SomeGuyInNJ

By SomeGuyInNJ

Long Winded Exposure

Today pic is of yet another Dark Eyed Junco as there are so many of them on our feeders at the moment. No editing except for a crop... or to phrase it in a term my friend used to use as to how rare he would like his steak " just wipe its arse and stick it on the plate".

On yesterday's blip jkj10 asked why I went for high iso on my shot. My explanation, as is typical of me, turned into thinking straight to iPod touch screen and got rather long winded. That's something that is easy for me to slip into doing when sat in the couch with my 16m old sat on me watching Sesame Street. Rather than clutter up her comments with such a huge entry I thought I would post the full reply here...

Recently I have been favoring the high shutter speed high iso combination in an attempt to increase sharpness and detail. Of course everything with exposure works on compromises and this combo comes at the cost of extra noise. I prefer noise to blur and at least there are things that can be done about noise. I have been cranking up the iso and find I can gain massive amounts of shutter speed or f (to gain depth of field) if I set the iso at 1600.

The bird shots especially at the higher focal length can really lack depth of field (face in focus, body and tail focus getting worse as you go down) unless I raise the f number. This lowers the aperture and therefore less light gets in so either a lower shutter speed or heightened iso are required. I need the higher shutter speed to increase sharpness, so higher iso it is!

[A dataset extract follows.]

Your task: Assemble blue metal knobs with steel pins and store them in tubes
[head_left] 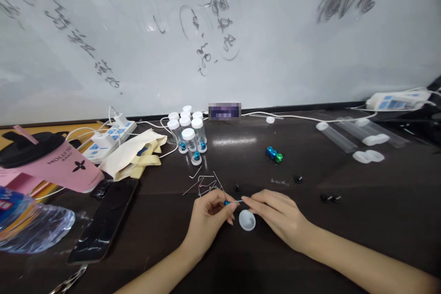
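In the head view my left hand [206,218] pinches a small shiny blue metal piece [226,202] between thumb and fingers. My right hand [280,213] faces it, fingertips closed on the end of a thin metal rod [238,201], which reaches to the blue piece. Just below the fingertips sits a small white cup-like cap [247,221] with something dark inside. Several thin bent metal rods [206,186] lie beyond my left hand. A small black part [236,187] rests between the hands, farther back.
Several clear tubes with white caps [188,134] stand at the back, blue pieces inside. Blue and green metal pieces [274,154] lie right of them. Black parts [330,198] and empty clear tubes [339,138] are at right; a phone [105,220], bottle [37,227] and pink cup [65,165] at left.
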A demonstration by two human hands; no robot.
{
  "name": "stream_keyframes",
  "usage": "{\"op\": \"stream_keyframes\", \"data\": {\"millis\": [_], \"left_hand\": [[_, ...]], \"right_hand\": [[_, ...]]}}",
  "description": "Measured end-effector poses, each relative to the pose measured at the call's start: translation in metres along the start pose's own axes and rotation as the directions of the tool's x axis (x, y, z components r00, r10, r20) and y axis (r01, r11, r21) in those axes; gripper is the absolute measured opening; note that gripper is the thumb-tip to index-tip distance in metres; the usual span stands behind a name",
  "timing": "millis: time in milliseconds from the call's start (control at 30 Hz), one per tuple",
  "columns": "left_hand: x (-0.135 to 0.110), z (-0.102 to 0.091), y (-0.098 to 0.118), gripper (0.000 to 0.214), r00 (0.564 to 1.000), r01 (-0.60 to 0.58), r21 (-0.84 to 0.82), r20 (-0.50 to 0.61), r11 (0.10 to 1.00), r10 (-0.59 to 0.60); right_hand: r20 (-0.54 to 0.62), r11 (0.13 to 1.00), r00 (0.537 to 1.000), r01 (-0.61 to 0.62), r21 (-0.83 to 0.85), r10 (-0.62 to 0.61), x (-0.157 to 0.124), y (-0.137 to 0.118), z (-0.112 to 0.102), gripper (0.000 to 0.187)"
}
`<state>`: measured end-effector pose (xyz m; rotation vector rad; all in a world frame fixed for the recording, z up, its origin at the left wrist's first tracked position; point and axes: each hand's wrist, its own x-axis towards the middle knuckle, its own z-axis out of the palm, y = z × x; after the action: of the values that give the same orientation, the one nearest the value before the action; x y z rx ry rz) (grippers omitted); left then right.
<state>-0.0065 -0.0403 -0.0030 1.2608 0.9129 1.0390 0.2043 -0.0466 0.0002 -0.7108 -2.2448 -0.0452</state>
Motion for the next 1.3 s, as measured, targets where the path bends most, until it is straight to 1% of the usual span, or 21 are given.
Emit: {"op": "stream_keyframes", "data": {"millis": [133,267,467,533,600,667,767,867,933,1033,1100,1200,1300], "left_hand": [[0.001,0.0,0.0,0.02,1.0,-0.005,0.0,0.001,1.0,0.005],[0.001,-0.001,0.0,0.019,1.0,0.001,-0.019,0.007,1.0,-0.001],[0.001,-0.001,-0.002,0.02,1.0,-0.011,-0.023,0.016,1.0,0.011],[0.001,-0.001,-0.002,0.02,1.0,-0.013,-0.028,0.009,1.0,0.013],[0.001,-0.001,-0.003,0.019,1.0,-0.018,-0.029,0.005,0.999,0.019],[0.001,-0.001,-0.004,0.019,1.0,-0.019,-0.024,0.006,1.0,0.02],[0.0,-0.001,-0.005,0.018,1.0,-0.019,-0.019,0.01,1.0,0.019],[-0.001,0.0,-0.004,0.017,0.999,-0.03,-0.003,0.018,1.0,0.03],[-0.002,0.001,-0.003,0.017,0.999,-0.032,0.021,0.022,0.999,0.032],[-0.003,0.003,-0.003,0.016,0.999,-0.042,0.06,0.025,0.997,0.041],[-0.004,0.003,-0.004,0.015,0.998,-0.057,0.073,0.028,0.996,0.055],[-0.005,0.003,-0.007,0.012,0.996,-0.083,0.081,0.025,0.993,0.081],[-0.006,0.002,-0.008,0.008,0.993,-0.115,0.106,0.018,0.988,0.113]], "right_hand": [[-0.006,1.0,1.0,-0.001,0.01,0.001,0.0,0.0,0.001,0.03],[-0.012,0.999,0.999,-0.029,0.039,0.029,-0.001,0.0,0.002,0.031],[-0.031,1.0,1.0,0.003,-0.024,-0.003,-0.003,0.001,0.003,0.025],[-0.03,1.0,1.0,-0.001,-0.018,0.0,-0.005,0.001,0.004,0.025],[-0.017,0.999,0.999,-0.037,0.029,0.038,-0.005,0.001,0.005,0.026],[0.013,0.989,0.996,-0.094,0.114,0.093,-0.003,0.001,0.006,0.027],[0.063,0.953,0.984,-0.175,0.247,0.165,0.001,0.0,0.005,0.024],[0.102,0.909,0.962,-0.274,0.314,0.255,0.003,0.0,0.004,0.018],[0.14,0.875,0.937,-0.35,0.334,0.321,0.003,0.0,0.004,0.016],[0.203,0.815,0.895,-0.446,0.37,0.397,0.005,0.001,0.003,0.017],[0.258,0.762,0.869,-0.494,0.42,0.421,0.006,0.002,0.003,0.019],[0.338,0.683,0.84,-0.542,0.489,0.424,0.01,0.002,0.001,0.022],[0.402,0.621,0.804,-0.594,0.511,0.438,0.012,0.003,0.001,0.023]]}}
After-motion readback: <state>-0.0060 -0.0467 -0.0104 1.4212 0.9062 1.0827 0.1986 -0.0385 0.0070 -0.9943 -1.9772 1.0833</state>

My kitchen patio door face west so all my shots of birds at the feeders are either shaded by the house or have the sun behind and to the side. This darkens shots of the birds, especially if the bird is dark like the one in Sunday's blip. In order to get more light on the bird either manually or using exposure compensation the exposure must be increased. This washes out the background more, even overblows snow completely, but you get more detail on the bird. Again increasing exposure for this purpose means widening the aperture (lowering f number to increase light getting into the sensor) or decreasing the shutter speed to get more light in or raising the iso to make more use of the light that comes in.

It seems to me that with modern dslr's and noise reduction software we need to rethink what we call high iso. something I am sure the guys who really know what they are talking about have done long ago I'm sure, but for those like me who have only had a dslr for 6 weeks it's still something we are getting used to.

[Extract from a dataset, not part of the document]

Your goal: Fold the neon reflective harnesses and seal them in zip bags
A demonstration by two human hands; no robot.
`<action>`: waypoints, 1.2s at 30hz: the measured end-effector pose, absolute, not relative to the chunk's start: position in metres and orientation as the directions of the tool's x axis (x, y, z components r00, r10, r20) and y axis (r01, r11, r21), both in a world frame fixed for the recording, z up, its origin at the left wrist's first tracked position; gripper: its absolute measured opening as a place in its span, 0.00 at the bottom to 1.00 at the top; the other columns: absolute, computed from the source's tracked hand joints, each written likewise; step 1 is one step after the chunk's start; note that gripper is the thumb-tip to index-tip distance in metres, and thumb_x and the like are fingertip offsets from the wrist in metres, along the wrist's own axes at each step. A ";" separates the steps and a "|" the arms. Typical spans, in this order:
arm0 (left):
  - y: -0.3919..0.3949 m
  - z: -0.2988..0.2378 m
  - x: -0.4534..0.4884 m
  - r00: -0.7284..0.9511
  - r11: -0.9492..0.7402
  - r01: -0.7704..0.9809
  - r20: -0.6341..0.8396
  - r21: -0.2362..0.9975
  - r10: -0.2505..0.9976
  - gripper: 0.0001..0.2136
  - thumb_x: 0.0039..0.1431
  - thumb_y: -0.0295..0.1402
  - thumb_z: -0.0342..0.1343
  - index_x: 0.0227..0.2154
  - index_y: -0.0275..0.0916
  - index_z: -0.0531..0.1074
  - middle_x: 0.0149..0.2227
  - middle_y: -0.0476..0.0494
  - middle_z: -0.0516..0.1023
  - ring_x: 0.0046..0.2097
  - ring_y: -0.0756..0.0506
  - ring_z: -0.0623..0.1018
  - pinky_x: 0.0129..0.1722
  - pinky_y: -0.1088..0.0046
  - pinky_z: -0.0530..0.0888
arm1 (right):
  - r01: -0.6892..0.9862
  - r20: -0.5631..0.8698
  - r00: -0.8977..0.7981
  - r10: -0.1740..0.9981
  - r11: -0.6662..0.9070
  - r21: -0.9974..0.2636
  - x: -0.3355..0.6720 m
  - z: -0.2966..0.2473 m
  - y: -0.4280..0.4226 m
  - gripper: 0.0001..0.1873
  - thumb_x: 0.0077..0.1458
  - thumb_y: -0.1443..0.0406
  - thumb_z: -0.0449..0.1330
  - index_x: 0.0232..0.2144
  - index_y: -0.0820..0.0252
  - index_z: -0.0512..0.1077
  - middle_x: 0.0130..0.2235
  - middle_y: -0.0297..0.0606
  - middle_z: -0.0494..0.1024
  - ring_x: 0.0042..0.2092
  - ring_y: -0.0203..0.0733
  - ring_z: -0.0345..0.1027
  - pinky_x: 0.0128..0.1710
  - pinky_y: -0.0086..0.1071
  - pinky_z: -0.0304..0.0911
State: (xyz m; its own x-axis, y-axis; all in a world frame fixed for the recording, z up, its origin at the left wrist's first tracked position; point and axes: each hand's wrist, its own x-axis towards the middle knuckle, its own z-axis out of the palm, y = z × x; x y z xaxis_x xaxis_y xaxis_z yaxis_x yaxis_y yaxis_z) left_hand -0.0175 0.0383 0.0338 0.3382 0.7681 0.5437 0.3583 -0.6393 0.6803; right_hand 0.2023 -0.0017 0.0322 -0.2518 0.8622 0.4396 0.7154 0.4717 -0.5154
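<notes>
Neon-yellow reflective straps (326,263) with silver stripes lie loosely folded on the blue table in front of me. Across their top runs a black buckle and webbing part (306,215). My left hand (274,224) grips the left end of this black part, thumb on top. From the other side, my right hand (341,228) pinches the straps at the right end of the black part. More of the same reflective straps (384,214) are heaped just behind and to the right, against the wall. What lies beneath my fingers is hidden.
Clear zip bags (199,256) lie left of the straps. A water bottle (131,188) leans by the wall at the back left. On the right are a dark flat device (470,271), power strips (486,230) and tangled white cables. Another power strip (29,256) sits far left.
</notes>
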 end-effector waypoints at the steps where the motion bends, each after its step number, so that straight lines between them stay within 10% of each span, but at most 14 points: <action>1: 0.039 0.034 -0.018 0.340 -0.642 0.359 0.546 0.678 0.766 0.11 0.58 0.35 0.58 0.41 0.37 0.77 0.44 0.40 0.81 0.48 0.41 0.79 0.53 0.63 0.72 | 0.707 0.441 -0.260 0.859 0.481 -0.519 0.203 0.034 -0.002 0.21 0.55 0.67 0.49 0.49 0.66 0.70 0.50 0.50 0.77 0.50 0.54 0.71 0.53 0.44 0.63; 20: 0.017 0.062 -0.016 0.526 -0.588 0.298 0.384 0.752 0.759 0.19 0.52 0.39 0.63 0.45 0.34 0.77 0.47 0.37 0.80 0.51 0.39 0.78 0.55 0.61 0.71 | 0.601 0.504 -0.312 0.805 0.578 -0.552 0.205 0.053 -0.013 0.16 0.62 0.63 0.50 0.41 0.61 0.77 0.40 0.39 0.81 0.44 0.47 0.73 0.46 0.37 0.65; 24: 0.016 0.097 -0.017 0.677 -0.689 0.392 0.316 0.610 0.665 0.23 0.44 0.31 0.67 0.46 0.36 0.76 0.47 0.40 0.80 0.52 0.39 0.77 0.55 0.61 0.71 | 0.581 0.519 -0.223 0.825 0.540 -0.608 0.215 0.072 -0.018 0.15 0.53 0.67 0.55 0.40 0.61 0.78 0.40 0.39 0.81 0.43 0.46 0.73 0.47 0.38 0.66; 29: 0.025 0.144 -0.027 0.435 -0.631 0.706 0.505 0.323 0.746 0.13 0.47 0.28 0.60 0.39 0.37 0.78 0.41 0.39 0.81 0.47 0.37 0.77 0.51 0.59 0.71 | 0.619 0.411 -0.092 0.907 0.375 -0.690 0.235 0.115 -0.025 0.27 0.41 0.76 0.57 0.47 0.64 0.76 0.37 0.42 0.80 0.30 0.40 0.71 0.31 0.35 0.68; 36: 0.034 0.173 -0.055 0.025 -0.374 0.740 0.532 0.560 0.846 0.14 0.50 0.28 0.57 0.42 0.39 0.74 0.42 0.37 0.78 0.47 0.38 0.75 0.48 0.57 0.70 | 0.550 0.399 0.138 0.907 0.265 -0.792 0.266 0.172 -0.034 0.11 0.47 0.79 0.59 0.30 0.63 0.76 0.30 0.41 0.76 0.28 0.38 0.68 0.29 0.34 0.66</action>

Photoshop either with it's own noise reduction filters or via plugins can help lower the noise. Making best use of these filters can take experience (that I don't yet really have), but used well or not a loss of sharpness or detail can occur, so high iso doesn't come at no cost.

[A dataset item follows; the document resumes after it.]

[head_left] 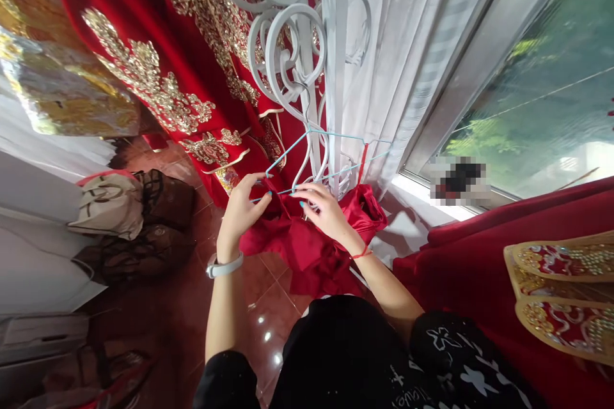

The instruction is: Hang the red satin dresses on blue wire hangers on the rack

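A light-blue wire clothes hanger (292, 151) hangs by its hook from a white scrolled metal rack. From it hangs a red satin dress (307, 246), one thin strap looped over the hanger's right side. My left hand (245, 204) pinches the other red strap at the hanger's left end, thumb and fingers closed on it. My right hand (323, 208) has its thumb and fingertips curled at the hanger's lower bar, beside the left hand. Whether it grips the wire or the dress fabric is hard to make out.
The white metal rack (332, 45) rises in front of me. Red gowns with gold beading (158, 77) hang at the left, and another red embroidered garment (455, 255) is at the right. Bags (112, 204) sit on the tiled floor. A window (532, 108) is at the right.
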`<state>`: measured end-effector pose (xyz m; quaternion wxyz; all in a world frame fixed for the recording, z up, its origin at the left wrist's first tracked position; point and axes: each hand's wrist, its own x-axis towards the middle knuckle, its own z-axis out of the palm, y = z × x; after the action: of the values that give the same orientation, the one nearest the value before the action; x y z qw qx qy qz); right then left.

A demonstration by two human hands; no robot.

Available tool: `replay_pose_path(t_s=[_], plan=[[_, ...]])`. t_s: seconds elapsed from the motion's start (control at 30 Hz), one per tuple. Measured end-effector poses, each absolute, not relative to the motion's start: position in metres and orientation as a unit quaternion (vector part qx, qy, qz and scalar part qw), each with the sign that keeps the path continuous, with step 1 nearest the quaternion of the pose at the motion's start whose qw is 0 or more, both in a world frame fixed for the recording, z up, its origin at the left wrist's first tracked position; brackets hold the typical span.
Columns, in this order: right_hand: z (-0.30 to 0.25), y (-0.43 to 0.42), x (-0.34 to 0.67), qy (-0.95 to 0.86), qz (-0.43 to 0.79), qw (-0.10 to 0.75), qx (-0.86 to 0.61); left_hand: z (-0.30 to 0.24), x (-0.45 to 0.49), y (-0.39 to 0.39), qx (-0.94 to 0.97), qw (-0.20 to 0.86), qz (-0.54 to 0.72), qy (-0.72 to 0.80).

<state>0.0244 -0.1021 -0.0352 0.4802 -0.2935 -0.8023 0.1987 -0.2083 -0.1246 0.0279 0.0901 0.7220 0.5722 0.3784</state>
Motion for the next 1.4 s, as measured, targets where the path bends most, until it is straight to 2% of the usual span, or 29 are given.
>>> replay_pose_path(t_s=[0.07, 0.1, 0.13, 0.2, 0.23, 0.3, 0.4, 0.53, 0.63, 0.73, 0.87, 1.03, 1.27, 1.4], plan=[[-0.057, -0.098, 0.063, -0.738, 0.180, 0.527, -0.380, 0.024, -0.209, -0.113, 0.713, 0.063, 0.374, 0.590], [-0.071, -0.094, 0.084, -0.703, 0.167, 0.522, -0.453, 0.020, -0.210, -0.107, 0.703, 0.046, 0.376, 0.602], [-0.086, -0.092, 0.106, -0.664, 0.158, 0.498, -0.536, 0.016, -0.210, -0.102, 0.693, 0.032, 0.377, 0.613], [-0.114, -0.088, 0.144, -0.597, 0.178, 0.382, -0.683, 0.009, -0.213, -0.091, 0.682, 0.015, 0.380, 0.625], [-0.126, -0.088, 0.160, -0.580, 0.202, 0.328, -0.718, 0.006, -0.214, -0.087, 0.681, 0.014, 0.382, 0.625], [-0.141, -0.091, 0.184, -0.571, 0.233, 0.280, -0.736, 0.003, -0.215, -0.081, 0.683, 0.015, 0.388, 0.619], [-0.138, -0.098, 0.209, -0.585, 0.249, 0.276, -0.721, 0.001, -0.216, -0.076, 0.685, 0.017, 0.393, 0.613], [-0.109, -0.101, 0.230, -0.558, 0.215, 0.330, -0.730, 0.000, -0.214, -0.077, 0.672, 0.002, 0.394, 0.627], [-0.089, -0.095, 0.230, -0.475, 0.315, 0.463, -0.679, -0.001, -0.212, -0.079, 0.668, -0.006, 0.398, 0.629], [-0.075, -0.091, 0.219, -0.394, 0.437, 0.624, -0.515, -0.002, -0.213, -0.081, 0.670, 0.001, 0.401, 0.625], [-0.058, -0.093, 0.204, -0.375, 0.370, 0.739, -0.421, -0.002, -0.216, -0.080, 0.669, 0.009, 0.408, 0.621], [-0.026, -0.082, 0.203, -0.435, 0.246, 0.742, -0.446, -0.004, -0.218, -0.075, 0.671, 0.029, 0.430, 0.604], [0.018, -0.043, 0.204, -0.528, 0.210, 0.680, -0.463, -0.005, -0.221, -0.072, 0.678, 0.062, 0.444, 0.583], [0.037, -0.030, 0.193, -0.609, 0.266, 0.611, -0.430, -0.002, -0.218, -0.075, 0.676, 0.084, 0.432, 0.591]])
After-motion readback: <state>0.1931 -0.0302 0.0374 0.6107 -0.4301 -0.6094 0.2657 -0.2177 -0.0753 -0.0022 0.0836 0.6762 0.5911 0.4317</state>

Thinking of cost... Other solutions available for me are a full frame dslr such as the 5d MK ii and/or better quality lenses. neither of those will be happening any time soon.

I am no photographer so the comments should be taken as is with no warranty implied :-)

It'd be interesting if anybody who really knows there stuff could comment as to wether my explanation holds up. Though I would appreciate it if feed back was of the constructive rather than abusive types.